Neue Fragen, neue Antworten
Offensichtlich ist auch, dass bei der Digitalisierung der Behörden ein ungehobener Milliardenschatz schlummert. Diese müsste – wie auch der Bürokratieabbau – als Investition in die Zukunftsfähigkeit des Landes betrachtet werden.
Auf neue Fragen müssen jedoch auch neue Antworten gegeben werden. Damit deutsche Unternehmen sich in der digitalen Wirtschaft etablieren und international wettbewerbsfähig sein können, werden wahrscheinlich Überarbeitungen des Kartellrechts notwendig sein. Mit maschinellem Lernen entsteht eine neue Schlüsselindustrie des 21. Jahrhunderts, in der Daten ein völlig neuer Rohstoff sind. Um hier zukunftsfähig zu sein, werden gute Finanzierungsbedingungen für Start-Ups allein nicht reichen – doch ohne diese brauchen wir es wohl gar nicht zu versuchen. Ziel muss sein, eine zukunftsweisende Datenökonomie aufzubauen und Datensouveränität zu gewährleisten.
Insgesamt muss jedoch auch ein kultureller Wandel stattfinden: Viel zu oft wurden in Deutschland Schlüsselindustrien so lange zerredet und vergrätzt, bis sie abgewandert sind.

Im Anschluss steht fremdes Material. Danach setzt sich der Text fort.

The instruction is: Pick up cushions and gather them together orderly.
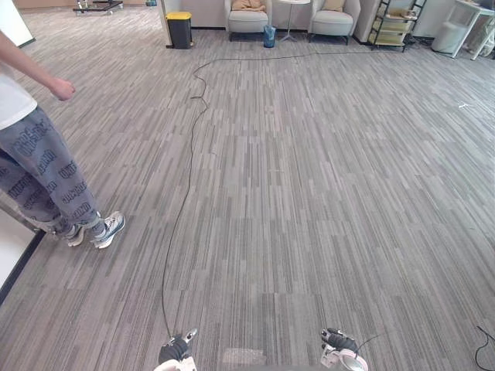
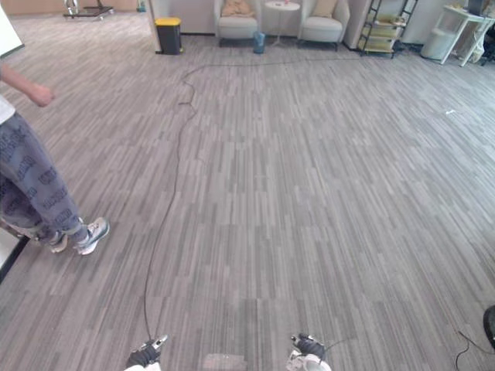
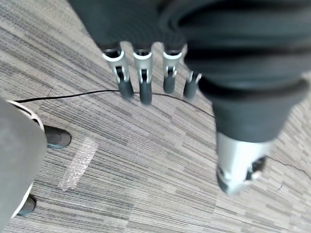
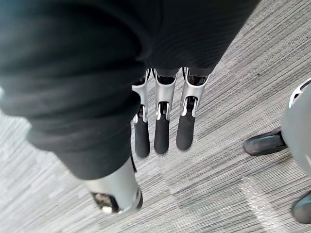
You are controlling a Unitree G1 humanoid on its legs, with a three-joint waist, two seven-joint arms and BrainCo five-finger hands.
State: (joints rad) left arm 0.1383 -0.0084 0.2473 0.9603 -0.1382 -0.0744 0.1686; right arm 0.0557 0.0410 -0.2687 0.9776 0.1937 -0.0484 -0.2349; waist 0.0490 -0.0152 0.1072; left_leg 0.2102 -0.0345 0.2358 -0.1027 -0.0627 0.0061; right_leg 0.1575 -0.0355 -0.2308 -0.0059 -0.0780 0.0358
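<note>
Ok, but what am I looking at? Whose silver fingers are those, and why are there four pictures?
Those fingers belong to a robot with two arms. Two pictures come from cameras in its head, looking down at a grey carpet floor; they show nearly the same scene. The other two come from cameras on its wrists, looking along each hand from very close. The left hand and the right hand both have straight fingers and hold nothing. A person in patterned trousers stands on the robot's left. Far across the room, the left armchair has a tan cushion and the right armchair has a second cushion. Near them stands a black bin with a yellow lid. The robot's job is to gather cushions, but its hands are far from them.
</note>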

Momentan geschieht dies bei der Automobilindustrie, doch danach bleibt nicht mehr viel, in dem Deutschland weltweit Spitze ist. Chemie, Maschinenbau, Anlagenbau. Und dann?
Es muss also auch darum gehen, dass einer breiten Bevölkerung wieder klar wird, wo unser Wohlstand herkommt und dass es keine Garantie dafür gibt. Wenn wir diesen Punkt erreichen, dann bin ich auch zuversichtlich für das Jahr 2050. Ja, wir sind Megatrends ausgesetzt. Doch diese sind bewältigbar – wenn wir es wollen und heute dafür die Weichen stellen.